Jury just drank his wine and shut his eyes. The wine was even better when he didn’t have to look at Melrose. He wished he had Door Jam and a headset. Then he took the envelope from his inside pocket and found a pencil stub in a cup underneath the counter. “Let’s say the food for a month would cost a hundred thou.” Jury wrote it on the envelope. Underneath that he jotted in another hundred thou for pots and pans. As he turned the envelope for Melrose to see the absurdly fabricated sum, the snapshots fell out.
“What are these?”
“Our suspects.”
“This is definitely Simone Ryder,” said Melrose. “Or at least the dead woman I saw in the morgue. Who’re the ones-?” Melrose stopped and pulled over the pictures of Valerie Hobbs and Sara Hunt. He looked at the one of Sara Hunt for some moments as he lit a cigarette. “You said you didn’t have anything to connect this Sara Hunt to Simone Ryder?”

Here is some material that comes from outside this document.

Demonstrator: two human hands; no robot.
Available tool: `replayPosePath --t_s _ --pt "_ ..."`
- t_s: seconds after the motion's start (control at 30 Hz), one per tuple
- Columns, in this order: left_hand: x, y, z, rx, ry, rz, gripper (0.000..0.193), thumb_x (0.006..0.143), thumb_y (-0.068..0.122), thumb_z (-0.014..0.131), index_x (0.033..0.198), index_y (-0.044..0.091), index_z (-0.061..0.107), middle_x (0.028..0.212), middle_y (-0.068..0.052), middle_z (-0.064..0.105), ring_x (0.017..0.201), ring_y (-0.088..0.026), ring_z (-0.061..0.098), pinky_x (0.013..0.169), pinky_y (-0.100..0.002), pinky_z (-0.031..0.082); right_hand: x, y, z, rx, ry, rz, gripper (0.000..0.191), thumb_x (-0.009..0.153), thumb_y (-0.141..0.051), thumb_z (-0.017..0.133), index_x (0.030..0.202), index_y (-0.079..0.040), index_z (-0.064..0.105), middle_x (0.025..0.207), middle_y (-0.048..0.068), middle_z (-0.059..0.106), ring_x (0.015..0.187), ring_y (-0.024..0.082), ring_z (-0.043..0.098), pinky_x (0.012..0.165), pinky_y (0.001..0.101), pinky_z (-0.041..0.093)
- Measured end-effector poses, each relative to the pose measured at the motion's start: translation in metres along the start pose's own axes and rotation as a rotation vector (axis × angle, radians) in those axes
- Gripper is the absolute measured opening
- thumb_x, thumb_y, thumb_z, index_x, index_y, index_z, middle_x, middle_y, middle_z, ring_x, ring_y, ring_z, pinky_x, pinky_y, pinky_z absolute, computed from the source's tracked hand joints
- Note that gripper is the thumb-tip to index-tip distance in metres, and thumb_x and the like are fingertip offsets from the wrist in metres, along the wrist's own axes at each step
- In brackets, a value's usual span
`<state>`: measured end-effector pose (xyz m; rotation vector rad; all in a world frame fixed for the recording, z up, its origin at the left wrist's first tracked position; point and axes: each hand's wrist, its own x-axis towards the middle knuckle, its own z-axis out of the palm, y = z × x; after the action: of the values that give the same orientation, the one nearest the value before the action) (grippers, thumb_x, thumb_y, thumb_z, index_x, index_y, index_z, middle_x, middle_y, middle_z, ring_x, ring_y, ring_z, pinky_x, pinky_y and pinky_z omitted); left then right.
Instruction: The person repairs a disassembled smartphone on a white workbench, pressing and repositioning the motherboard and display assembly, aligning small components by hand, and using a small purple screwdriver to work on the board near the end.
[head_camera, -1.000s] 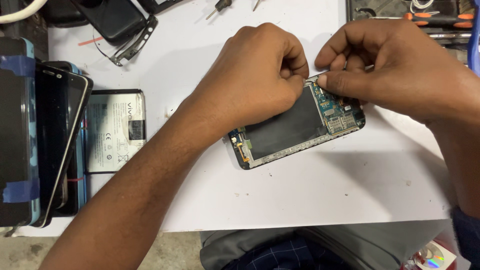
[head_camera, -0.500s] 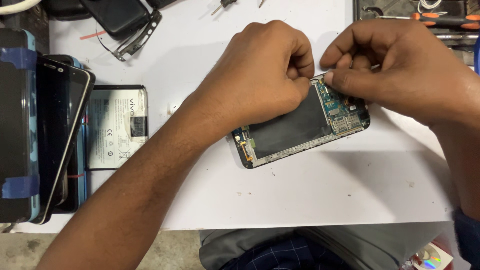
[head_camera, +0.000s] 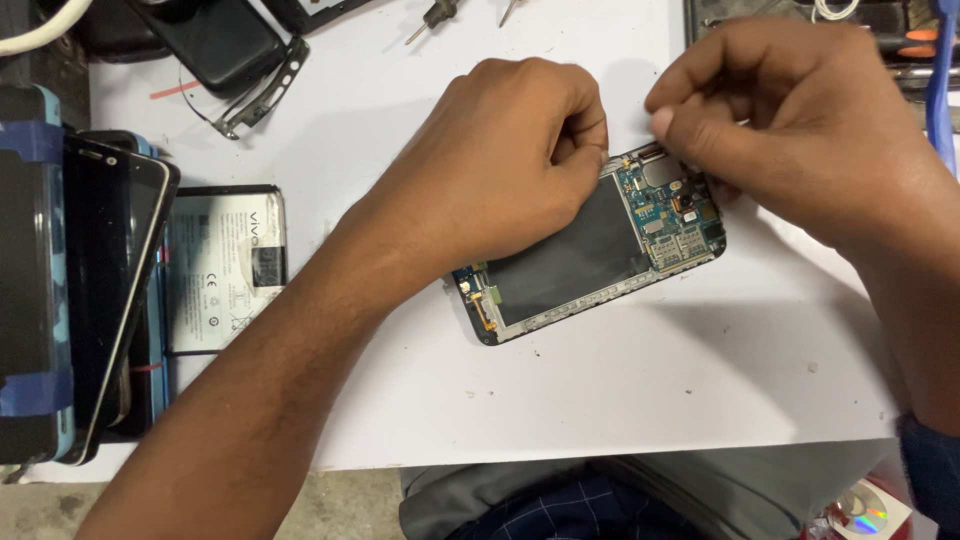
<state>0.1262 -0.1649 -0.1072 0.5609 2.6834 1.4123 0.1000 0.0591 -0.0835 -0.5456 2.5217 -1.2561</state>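
An opened phone (head_camera: 590, 262) shows a matt black panel, a glossy blue-green circuit board with small shiny metal parts, and a dull plastic frame. The bench (head_camera: 620, 390) is covered in smooth, matt white sheet, lightly speckled with grit. A battery (head_camera: 225, 268) wears a pale, faintly glossy paper label. Stacked phones (head_camera: 80, 290) have glossy black glass faces.

Bright, even light falls from above onto the white bench (head_camera: 620, 400), which reads almost washed out. Soft shadows lie under the left hand (head_camera: 500, 165) and the right hand (head_camera: 800, 130), and a broad faint one spreads below the phone (head_camera: 590, 260). Focus is sharp at the centre. The stacked screens (head_camera: 90, 290) at the left show mild glare along their edges. The right hand's fingertips are slightly blurred.
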Motion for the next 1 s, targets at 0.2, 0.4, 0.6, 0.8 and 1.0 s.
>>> replayPosePath --t_s 0.2,0.4,0.6,0.8,1.0 --pt "-0.002 -0.001 0.0 0.069 0.021 0.13 0.009 0.085 0.005 0.063 0.088 0.005 0.071 0.071 -0.008 0.074 0.062 -0.019 0.071 0.06 -0.036 0.053 -0.001 -0.012 0.0 -0.049 0.158 -0.116 0.006 0.101 -0.003 0.067 0.103 0.003 0.067 0.079 0.002 0.063 0.062 0.002 0.055 0.051 0.0174 0.042" --pt "0.0 0.0 0.0 0.056 0.008 0.122 0.02 0.085 0.005 0.063 0.1 0.005 0.076 0.077 -0.01 0.077 0.064 -0.016 0.074 0.064 -0.033 0.058 0.002 -0.006 -0.001 -0.084 0.129 -0.14 0.006 0.099 -0.003 0.068 0.1 0.003 0.067 0.08 0.001 0.063 0.063 0.0 0.055 0.053 0.0165 0.041" --pt "0.002 0.001 0.0 0.022 -0.031 0.089 0.015 0.082 0.006 0.064 0.089 0.007 0.077 0.073 -0.007 0.076 0.062 -0.015 0.074 0.062 -0.031 0.058 0.001 -0.005 -0.002 -0.153 0.111 -0.136 0.008 0.099 -0.004 0.069 0.101 0.004 0.067 0.077 0.003 0.062 0.063 0.002 0.054 0.052 0.0177 0.041" --pt "0.002 -0.001 0.003 0.015 -0.014 0.127 0.01 0.083 0.006 0.067 0.084 0.006 0.076 0.071 -0.007 0.075 0.062 -0.015 0.073 0.062 -0.032 0.058 0.004 0.004 -0.001 -0.201 0.04 -0.154 0.013 0.095 -0.005 0.071 0.101 0.005 0.067 0.081 0.003 0.065 0.067 0.004 0.058 0.056 0.0183 0.048" --pt "0.002 -0.004 0.005 0.015 0.033 0.186 0.008 0.083 0.006 0.069 0.085 0.004 0.077 0.074 -0.009 0.076 0.066 -0.016 0.075 0.065 -0.033 0.059 -0.001 0.003 -0.006 -0.403 -0.053 -0.084 0.029 0.088 -0.015 0.081 0.112 0.001 0.074 0.078 0.007 0.065 0.068 0.011 0.06 0.056 0.0242 0.049"
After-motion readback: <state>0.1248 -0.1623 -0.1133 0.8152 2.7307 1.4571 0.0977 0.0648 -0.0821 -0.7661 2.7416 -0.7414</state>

“Right. Not a shred of evidence.”
Melrose smiled. “Well, now you have.”
FIFTY-SIX
Melrose. held up the snapshot. “The woman in the Melrose held up the snapshot. “The woman in the Grave Maurice. The other woman. The one Simone Ryder was talking to.” Jury took the picture out of Melrose’s hand. “Sara Hunt. I’ll be damned.”
“I wasn’t paying any attention to her. She was, for the most part, the listener. Simone Ryder was the one telling the story.”

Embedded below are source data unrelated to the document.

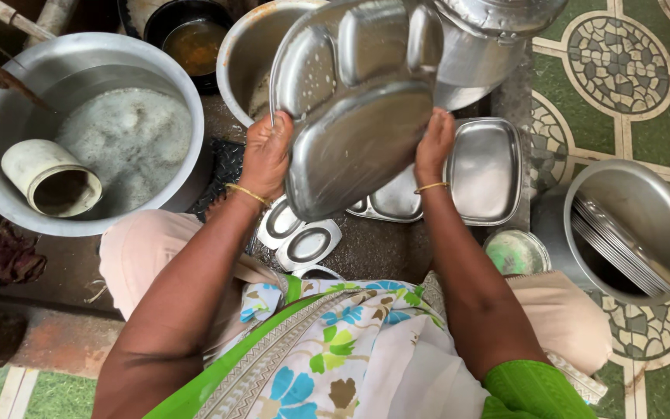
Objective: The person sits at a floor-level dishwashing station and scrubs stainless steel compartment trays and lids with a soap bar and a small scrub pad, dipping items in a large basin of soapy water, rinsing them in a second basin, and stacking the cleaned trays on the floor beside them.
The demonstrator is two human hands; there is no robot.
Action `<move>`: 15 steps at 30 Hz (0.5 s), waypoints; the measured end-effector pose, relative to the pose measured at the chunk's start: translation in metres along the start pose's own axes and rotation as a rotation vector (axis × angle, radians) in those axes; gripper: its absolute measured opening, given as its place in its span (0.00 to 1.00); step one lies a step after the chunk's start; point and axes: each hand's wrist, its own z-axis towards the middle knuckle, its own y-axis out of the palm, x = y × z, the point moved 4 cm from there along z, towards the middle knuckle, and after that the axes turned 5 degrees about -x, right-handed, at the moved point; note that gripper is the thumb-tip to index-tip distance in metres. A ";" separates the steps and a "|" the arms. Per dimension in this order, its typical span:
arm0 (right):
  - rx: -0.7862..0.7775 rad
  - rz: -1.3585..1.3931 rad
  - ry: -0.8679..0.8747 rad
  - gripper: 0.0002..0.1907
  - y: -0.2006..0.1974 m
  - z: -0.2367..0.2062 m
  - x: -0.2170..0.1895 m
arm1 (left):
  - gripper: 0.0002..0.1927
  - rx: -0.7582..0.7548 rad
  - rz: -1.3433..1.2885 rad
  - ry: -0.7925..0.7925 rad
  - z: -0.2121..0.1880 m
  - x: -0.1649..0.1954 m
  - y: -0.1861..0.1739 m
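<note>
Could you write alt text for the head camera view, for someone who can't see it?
Seen from above, a person's left hand and right hand hold up a compartmented steel tray. To the left stands a large steel basin of foamy water with a white mug in it; to the right, a steel pot holds stacked plates on a patterned tile floor.

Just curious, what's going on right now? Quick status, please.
Left hand and right hand grip compartment tray. Tray tilted over pots. More trays lie below.

A home dishwashing spot: soapy water pot (118,132), steel plates (622,248), patterned floor tiles (622,70).
</note>
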 end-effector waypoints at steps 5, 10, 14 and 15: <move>0.059 0.605 0.877 0.17 0.055 -0.069 0.022 | 0.19 0.091 0.093 0.096 0.003 -0.003 0.007; -0.243 0.887 1.188 0.19 0.106 -0.131 -0.003 | 0.14 0.031 0.326 0.083 -0.002 -0.009 0.021; -0.109 0.859 1.177 0.25 0.091 -0.111 0.022 | 0.14 0.001 0.495 -0.102 -0.012 -0.015 0.027; -0.092 0.939 1.092 0.23 0.083 -0.097 0.029 | 0.15 -0.103 0.468 -0.043 -0.015 -0.013 0.032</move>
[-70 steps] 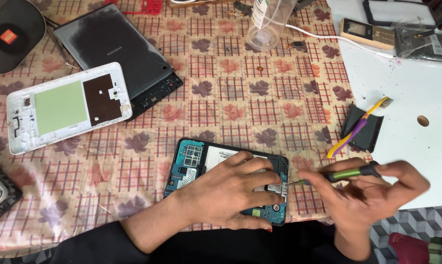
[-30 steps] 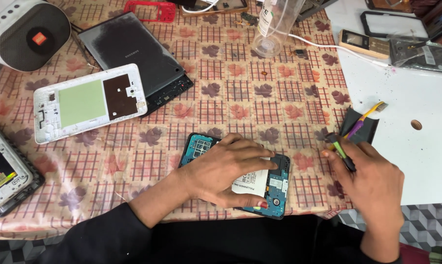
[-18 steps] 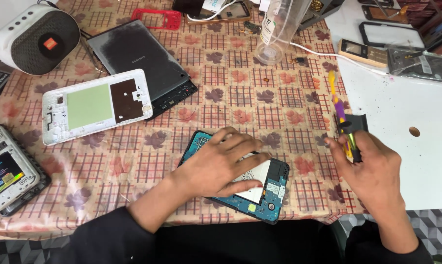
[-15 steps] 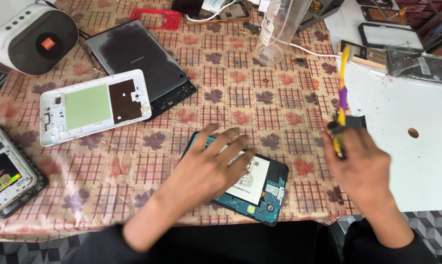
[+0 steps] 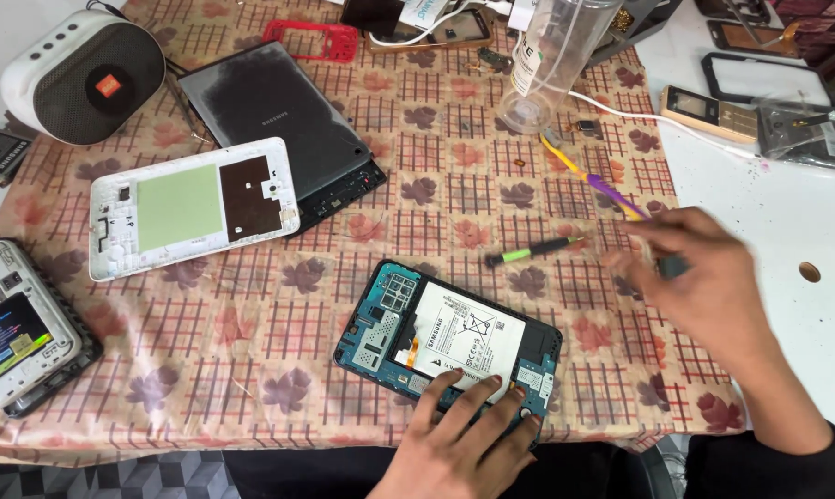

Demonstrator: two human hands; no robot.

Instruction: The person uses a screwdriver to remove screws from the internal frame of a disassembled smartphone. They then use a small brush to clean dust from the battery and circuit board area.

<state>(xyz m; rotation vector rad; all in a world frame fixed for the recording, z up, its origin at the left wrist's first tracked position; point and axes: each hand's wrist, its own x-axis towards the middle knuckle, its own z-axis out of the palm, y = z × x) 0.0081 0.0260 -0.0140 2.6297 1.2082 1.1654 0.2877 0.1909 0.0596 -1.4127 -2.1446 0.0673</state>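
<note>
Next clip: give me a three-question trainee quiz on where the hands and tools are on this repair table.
1. True or false: the left hand rests on the lower edge of the opened tablet.
2. The green-handled screwdriver is: A) in the right hand, B) lying on the tablecloth above the tablet, C) on the white back cover.
3. Which tool is the blurred right hand at?

Key
1. True; its fingers lie on the board beside the battery.
2. B; it lies free, with no hand on it.
3. The yellow and purple pry tool; its end runs under the fingers, though blur hides the grip.
</note>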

“And talking about her deceased husband?”
“I assume so. She was saying something about Roger’s brother. Then ‘insurance’ and then-well, she must have been referring to herself going to a warmer climate, like South America. Ironic, isn’t it? The very woman she’s talking to knows Dan Ryder is still alive.”
“But now,” said Jury, “Sara was becoming more and more convinced she’d be seeing the last of Dan Ryder. He’d be in South America with this woman in the pub. I wonder what Ryder told her about his wife.”

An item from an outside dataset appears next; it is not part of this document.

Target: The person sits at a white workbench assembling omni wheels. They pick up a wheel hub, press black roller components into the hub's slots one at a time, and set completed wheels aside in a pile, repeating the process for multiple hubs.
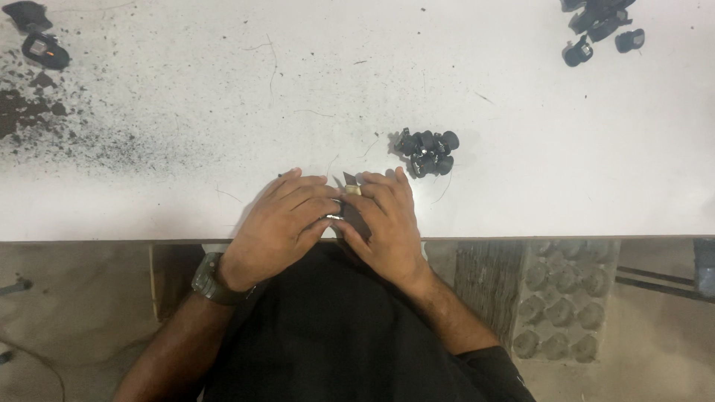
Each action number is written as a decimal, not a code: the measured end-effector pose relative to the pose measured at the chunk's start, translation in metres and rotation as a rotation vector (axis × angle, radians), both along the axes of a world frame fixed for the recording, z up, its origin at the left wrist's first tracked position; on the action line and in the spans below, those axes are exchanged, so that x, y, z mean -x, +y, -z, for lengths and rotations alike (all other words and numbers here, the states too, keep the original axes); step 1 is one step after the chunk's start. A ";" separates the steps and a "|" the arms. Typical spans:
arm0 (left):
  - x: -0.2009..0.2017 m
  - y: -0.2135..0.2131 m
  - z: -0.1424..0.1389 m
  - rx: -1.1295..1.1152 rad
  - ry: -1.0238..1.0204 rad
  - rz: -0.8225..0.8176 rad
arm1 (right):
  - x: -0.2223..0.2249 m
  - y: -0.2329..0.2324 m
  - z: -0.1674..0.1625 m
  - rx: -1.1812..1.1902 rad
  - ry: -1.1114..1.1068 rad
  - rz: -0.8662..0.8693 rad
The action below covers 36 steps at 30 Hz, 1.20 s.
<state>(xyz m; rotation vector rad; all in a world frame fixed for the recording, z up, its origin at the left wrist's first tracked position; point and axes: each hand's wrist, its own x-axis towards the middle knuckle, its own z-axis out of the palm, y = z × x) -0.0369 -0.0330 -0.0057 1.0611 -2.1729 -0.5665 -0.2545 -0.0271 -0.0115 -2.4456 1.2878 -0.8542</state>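
At the near edge of a white table [521, 186], my left hand [279, 223] and my right hand [387, 219] are pressed together around a small dark flat piece [350, 186] with a pointed tip that sticks out between the fingers. A small pale part shows on it near my right fingertips. Both hands grip it; most of it is hidden by my fingers. A watch sits on my left wrist. Just beyond my right hand lies a small pile of black round parts [427, 152].
Several more black parts [599, 30] lie at the far right corner. Two black parts [41, 45] and dark dust and specks [45, 112] cover the far left. A grey moulded tray [562, 298] stands on the floor at the right, below the table edge.
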 end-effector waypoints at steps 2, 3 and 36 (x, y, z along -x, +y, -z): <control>-0.001 0.003 -0.001 0.048 -0.020 -0.019 | 0.000 0.000 0.001 0.001 -0.006 0.004; 0.000 0.005 -0.002 0.079 -0.049 -0.030 | 0.000 0.000 0.002 -0.002 -0.007 0.009; 0.008 0.031 0.012 0.186 0.028 -0.270 | -0.005 0.022 0.031 0.120 -0.244 -0.056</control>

“But how in heaven’s name did Sara Hunt and Simone wind up at Ryder Stud?”
“Simone might have been going there herself for some reason. Some unfinished business. But whatever it was, Simone and Arthur Ryder had never met, or that’s what he said. But he had met Sara. Vernon drove her to the Ryder place. Beyond that I can’t sort it.”
“Could Sara have followed her?”
“Could have gone with her, for all we know. Sara is a very determined woman, count on it.” Jury plugged the cork back in the bottle.
“Sacrilege to waste this wine.”
“Who’s wasting? We’re taking it with us. Come on; I need to call Cambridge.”
They pulled their coats on, Melrose settling the bottle in his oversized pocket. He patted it like a baby.
As they went through the door of the pub, shoving the piece of wood back under the door to brace it, Jury said, “You’ll be needed as a witness, you know, if she’s indicted.”
“I expect so. Only, is there evidence enough to make an arrest?”
“Maybe, maybe not. I’ll let Barry Greene know-he’s the DCI in Cambridge-and he can get in touch with the police in Cardiff. I honestly don’t know. At least before we didn’t have a blind chance of arresting Sara Hunt. Now we do.”
After Jury had made his call and they’d toasted progress with another glass of wine, they decided to go out again, and Melrose told Martha to hold dinner. This time the Jack and Hammer was the destination of choice. “As long,” said Melrose, “as you feel ready for vocal confusion.”
“I’m ready. And it occurs to me there might be a way of handling the Bramwell crisis.”